• [Your instructions]
Your output should consist of the lines from the first line of the records below through the one with "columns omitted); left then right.", exactly, minus the pictures.

• [Task material]
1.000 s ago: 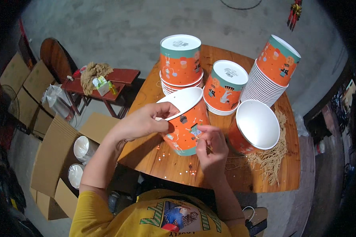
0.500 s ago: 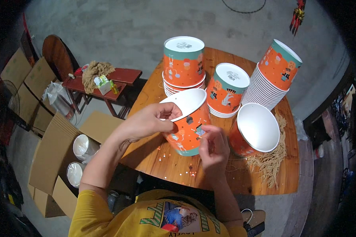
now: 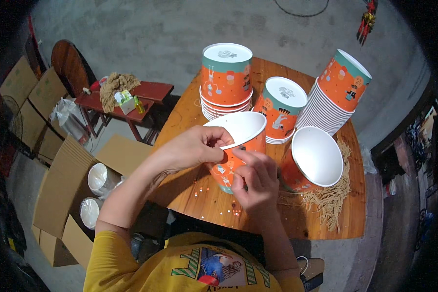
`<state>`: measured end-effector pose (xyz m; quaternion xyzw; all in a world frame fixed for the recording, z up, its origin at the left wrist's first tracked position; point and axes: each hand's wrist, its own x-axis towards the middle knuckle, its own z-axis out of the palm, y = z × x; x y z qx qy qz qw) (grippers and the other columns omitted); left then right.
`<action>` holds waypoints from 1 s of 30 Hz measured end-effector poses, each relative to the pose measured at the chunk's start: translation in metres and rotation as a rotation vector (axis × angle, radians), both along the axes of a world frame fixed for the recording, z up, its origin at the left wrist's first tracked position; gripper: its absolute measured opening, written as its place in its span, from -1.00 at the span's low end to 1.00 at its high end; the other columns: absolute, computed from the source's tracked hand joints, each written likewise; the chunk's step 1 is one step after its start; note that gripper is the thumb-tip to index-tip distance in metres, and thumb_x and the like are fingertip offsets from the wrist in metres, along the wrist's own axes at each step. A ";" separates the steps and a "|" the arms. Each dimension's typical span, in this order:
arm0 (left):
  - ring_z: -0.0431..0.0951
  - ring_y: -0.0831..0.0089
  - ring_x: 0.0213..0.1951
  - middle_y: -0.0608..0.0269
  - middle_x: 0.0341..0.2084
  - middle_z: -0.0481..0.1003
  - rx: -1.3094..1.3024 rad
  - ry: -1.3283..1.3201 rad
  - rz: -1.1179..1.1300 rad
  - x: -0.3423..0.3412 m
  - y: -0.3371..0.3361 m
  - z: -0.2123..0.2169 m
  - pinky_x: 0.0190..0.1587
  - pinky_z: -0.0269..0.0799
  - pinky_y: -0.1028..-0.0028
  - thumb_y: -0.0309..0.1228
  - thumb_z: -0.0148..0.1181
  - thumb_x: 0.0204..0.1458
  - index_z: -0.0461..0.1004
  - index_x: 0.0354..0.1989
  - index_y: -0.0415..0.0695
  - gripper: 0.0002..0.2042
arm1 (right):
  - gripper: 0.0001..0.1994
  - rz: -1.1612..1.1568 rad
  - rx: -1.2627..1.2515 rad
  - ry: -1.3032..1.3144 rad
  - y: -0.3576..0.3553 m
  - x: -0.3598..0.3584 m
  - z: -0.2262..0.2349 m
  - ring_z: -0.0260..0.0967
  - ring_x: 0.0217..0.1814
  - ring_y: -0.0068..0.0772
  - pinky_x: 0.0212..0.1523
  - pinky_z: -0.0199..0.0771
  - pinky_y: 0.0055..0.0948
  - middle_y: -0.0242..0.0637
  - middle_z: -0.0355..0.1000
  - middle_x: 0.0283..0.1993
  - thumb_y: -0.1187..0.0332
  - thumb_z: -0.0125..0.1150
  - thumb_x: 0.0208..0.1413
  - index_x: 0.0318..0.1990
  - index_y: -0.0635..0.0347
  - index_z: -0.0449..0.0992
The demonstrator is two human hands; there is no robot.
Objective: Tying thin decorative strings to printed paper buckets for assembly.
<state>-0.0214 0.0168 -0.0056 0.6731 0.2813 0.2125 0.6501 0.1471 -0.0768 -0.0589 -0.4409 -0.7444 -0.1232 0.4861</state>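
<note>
My left hand [image 3: 207, 146] grips the rim of an orange paper bucket [image 3: 250, 146], with its fingers inside and its thumb outside. This bucket is tilted, its white inside facing up, and a small hole shows near the far rim. Against its outer wall, close to my left thumb, is my right hand [image 3: 255, 180], fingers curled and index finger reaching to the wall. Anything small between the right fingers cannot be made out. To the right a second orange bucket [image 3: 318, 156] leans with its mouth toward me, on a bundle of tan cords [image 3: 332, 202].
Upside-down stacks of orange buckets [image 3: 227, 80] [image 3: 282, 109] [image 3: 328, 102] stand along the back of the wooden table [image 3: 180, 197]. Small white and orange dots lie near its front edge. At left are an open cardboard box [image 3: 65, 190] with wrapped white cups and a red bench [image 3: 153, 91] holding tan cords.
The held bucket and my left hand have shifted slightly right and upward. My right hand has moved left and up along the bucket's wall, toward my left thumb.
</note>
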 end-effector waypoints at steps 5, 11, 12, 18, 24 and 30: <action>0.27 0.74 -0.41 0.52 -0.51 0.28 0.097 0.018 -0.024 0.006 -0.003 0.000 -0.37 0.23 0.66 -0.63 0.07 -0.11 0.38 -0.36 -0.20 -0.87 | -0.78 0.052 -0.052 -0.024 -0.003 0.008 -0.012 0.40 -0.26 -0.17 -0.21 0.44 -0.27 -0.26 0.38 -0.26 0.57 0.24 -0.23 -0.37 0.14 0.38; 0.30 0.70 -0.32 0.48 -0.41 0.30 0.070 0.049 -0.029 0.010 -0.009 0.001 -0.18 0.32 0.62 -0.62 0.10 -0.10 0.34 -0.24 -0.18 -0.79 | -0.77 -0.168 -0.049 0.255 -0.007 0.001 -0.004 0.39 -0.34 -0.17 -0.42 0.45 -0.28 -0.23 0.35 -0.27 0.59 0.25 -0.19 -0.34 0.14 0.37; 0.29 0.70 -0.31 0.47 -0.38 0.30 0.051 0.043 -0.031 0.011 -0.010 0.001 -0.17 0.32 0.62 -0.63 0.09 -0.09 0.33 -0.21 -0.19 -0.76 | -0.77 -0.172 -0.082 0.275 -0.009 0.000 0.000 0.39 -0.33 -0.17 -0.44 0.46 -0.29 -0.22 0.34 -0.25 0.58 0.26 -0.19 -0.34 0.15 0.37; 0.25 0.71 -0.36 0.49 -0.42 0.25 0.057 0.034 -0.059 0.019 -0.014 0.001 -0.29 0.25 0.66 -0.62 0.08 -0.08 0.34 -0.06 -0.18 -0.66 | -0.79 -0.219 -0.069 0.218 -0.006 0.004 -0.004 0.34 -0.43 -0.34 -0.54 0.39 -0.45 -0.23 0.30 -0.21 0.63 0.22 -0.16 -0.35 0.18 0.38; 0.18 0.71 -0.45 0.52 -0.50 0.19 0.130 0.035 -0.060 0.022 -0.020 0.002 -0.40 0.15 0.67 -0.59 0.08 -0.06 0.35 -0.03 -0.18 -0.65 | -0.81 -0.266 -0.048 0.191 -0.004 0.003 -0.001 0.29 -0.49 -0.52 -0.59 0.33 -0.54 -0.27 0.29 -0.20 0.64 0.21 -0.13 -0.35 0.19 0.40; 0.22 0.71 -0.39 0.50 -0.48 0.23 0.170 0.067 -0.085 0.024 -0.019 0.000 -0.36 0.19 0.68 -0.55 0.06 0.00 0.36 -0.05 -0.18 -0.71 | -0.80 -0.303 -0.065 0.129 -0.007 0.006 0.003 0.39 -0.36 -0.29 -0.49 0.45 -0.38 -0.23 0.31 -0.21 0.57 0.23 -0.11 -0.33 0.14 0.37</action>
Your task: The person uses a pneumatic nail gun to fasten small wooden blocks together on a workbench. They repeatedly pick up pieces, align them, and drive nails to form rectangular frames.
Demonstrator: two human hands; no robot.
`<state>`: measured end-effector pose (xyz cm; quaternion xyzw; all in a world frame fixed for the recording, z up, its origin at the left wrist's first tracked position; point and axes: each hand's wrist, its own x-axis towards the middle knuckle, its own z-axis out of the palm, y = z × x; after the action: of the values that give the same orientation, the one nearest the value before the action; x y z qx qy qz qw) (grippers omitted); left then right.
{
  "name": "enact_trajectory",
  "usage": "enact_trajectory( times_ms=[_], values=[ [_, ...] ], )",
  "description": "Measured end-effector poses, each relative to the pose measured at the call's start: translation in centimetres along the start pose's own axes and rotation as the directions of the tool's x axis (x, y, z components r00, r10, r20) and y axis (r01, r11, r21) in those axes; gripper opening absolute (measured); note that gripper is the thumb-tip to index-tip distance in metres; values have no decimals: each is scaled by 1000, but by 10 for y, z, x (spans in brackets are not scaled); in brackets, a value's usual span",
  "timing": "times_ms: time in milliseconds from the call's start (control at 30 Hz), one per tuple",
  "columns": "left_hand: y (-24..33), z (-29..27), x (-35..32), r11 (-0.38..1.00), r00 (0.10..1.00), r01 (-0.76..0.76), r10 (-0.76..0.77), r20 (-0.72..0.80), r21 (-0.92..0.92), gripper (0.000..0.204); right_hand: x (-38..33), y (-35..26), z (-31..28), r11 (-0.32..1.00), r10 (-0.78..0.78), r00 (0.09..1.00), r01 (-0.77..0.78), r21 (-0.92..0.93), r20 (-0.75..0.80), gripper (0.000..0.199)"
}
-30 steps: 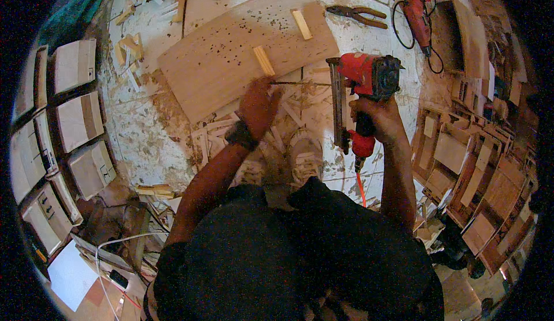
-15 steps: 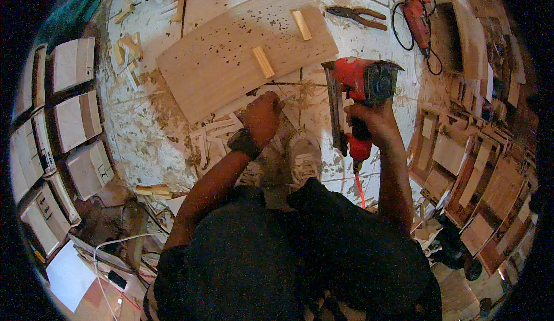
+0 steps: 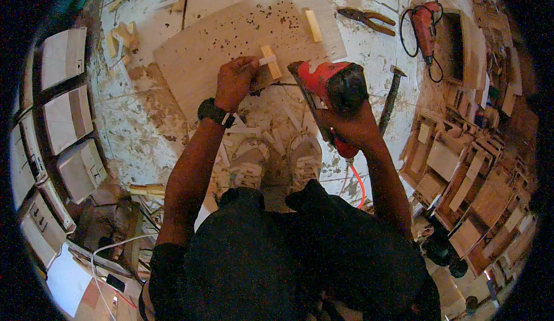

• [Solved problem]
1.000 s ago: 
0.500 s ago: 
now: 
`<state>`: measured end-effector pose (xyz m; quaternion xyzw; all in a world frame fixed for the recording, z up, its origin at the left wrist's first tracked position; point and axes: each hand's wrist, its own x-axis towards the middle knuckle, its own z-axis out of the palm, y = z × x; x y z qx qy qz qw) (grippers and the other columns omitted); left then right.

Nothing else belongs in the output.